## RECORDS SUPPLIED
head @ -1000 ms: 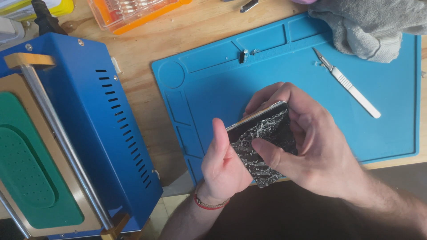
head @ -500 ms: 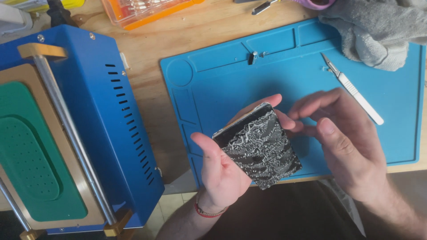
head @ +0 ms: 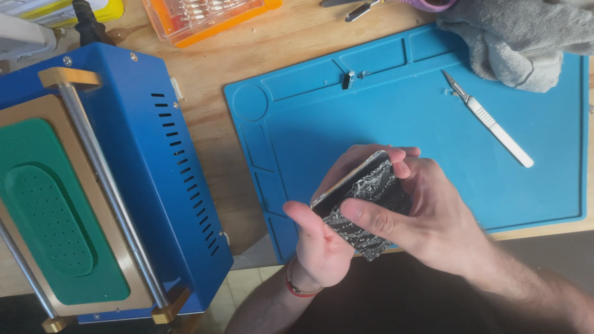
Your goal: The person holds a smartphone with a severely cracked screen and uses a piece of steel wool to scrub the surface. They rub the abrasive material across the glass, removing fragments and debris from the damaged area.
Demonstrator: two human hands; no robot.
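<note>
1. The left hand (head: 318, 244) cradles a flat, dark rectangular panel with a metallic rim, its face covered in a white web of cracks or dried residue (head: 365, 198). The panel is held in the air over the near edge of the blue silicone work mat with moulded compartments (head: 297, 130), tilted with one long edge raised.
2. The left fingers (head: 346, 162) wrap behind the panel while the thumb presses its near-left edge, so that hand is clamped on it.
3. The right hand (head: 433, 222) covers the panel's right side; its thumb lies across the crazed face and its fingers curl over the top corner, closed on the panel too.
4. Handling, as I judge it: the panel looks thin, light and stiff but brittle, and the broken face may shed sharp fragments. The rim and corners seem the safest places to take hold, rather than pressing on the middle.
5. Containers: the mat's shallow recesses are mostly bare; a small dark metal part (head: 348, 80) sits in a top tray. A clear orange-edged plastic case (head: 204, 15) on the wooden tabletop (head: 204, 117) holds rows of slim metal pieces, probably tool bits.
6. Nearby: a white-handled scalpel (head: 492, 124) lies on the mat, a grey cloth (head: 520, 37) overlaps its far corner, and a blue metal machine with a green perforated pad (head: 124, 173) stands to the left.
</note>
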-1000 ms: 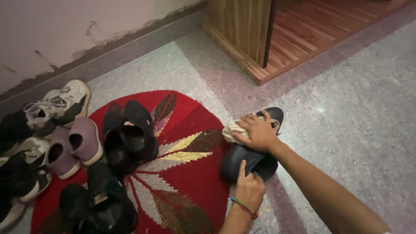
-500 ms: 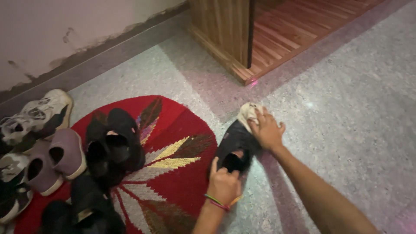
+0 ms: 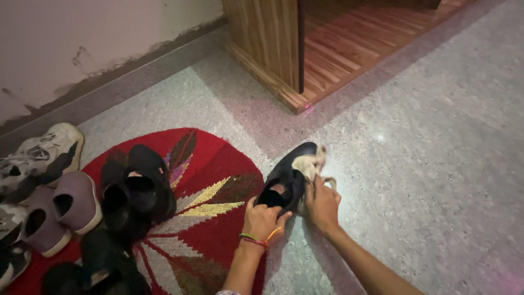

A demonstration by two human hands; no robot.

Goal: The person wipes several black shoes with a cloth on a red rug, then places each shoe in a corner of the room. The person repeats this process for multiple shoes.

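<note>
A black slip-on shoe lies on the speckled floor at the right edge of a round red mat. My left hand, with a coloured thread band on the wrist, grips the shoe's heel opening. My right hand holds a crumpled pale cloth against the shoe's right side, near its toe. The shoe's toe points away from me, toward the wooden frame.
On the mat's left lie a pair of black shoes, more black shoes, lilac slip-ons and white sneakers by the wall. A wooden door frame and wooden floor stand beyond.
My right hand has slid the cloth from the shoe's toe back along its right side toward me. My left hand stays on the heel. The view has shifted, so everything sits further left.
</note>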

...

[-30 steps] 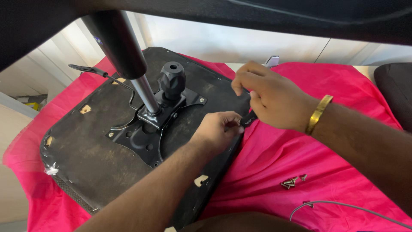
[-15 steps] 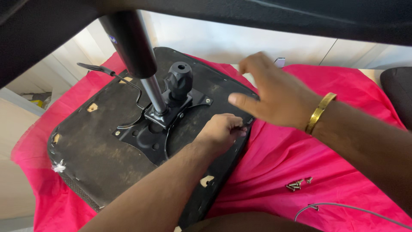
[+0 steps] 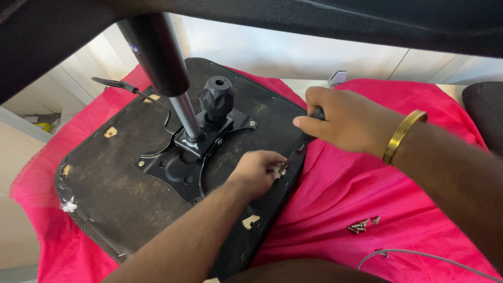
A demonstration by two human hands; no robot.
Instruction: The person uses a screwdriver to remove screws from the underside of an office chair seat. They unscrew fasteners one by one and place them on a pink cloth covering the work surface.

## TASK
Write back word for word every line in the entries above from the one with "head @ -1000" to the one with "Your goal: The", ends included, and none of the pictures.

## SOLUTION
head @ -1000 ms: 
head @ -500 ms: 
head @ +0 ms: 
Your goal: The person holds a smartphone with a severely cracked screen and uses a piece of steel wool to scrub the surface. They rub the abrasive material across the glass, removing fragments and debris from the damaged area.

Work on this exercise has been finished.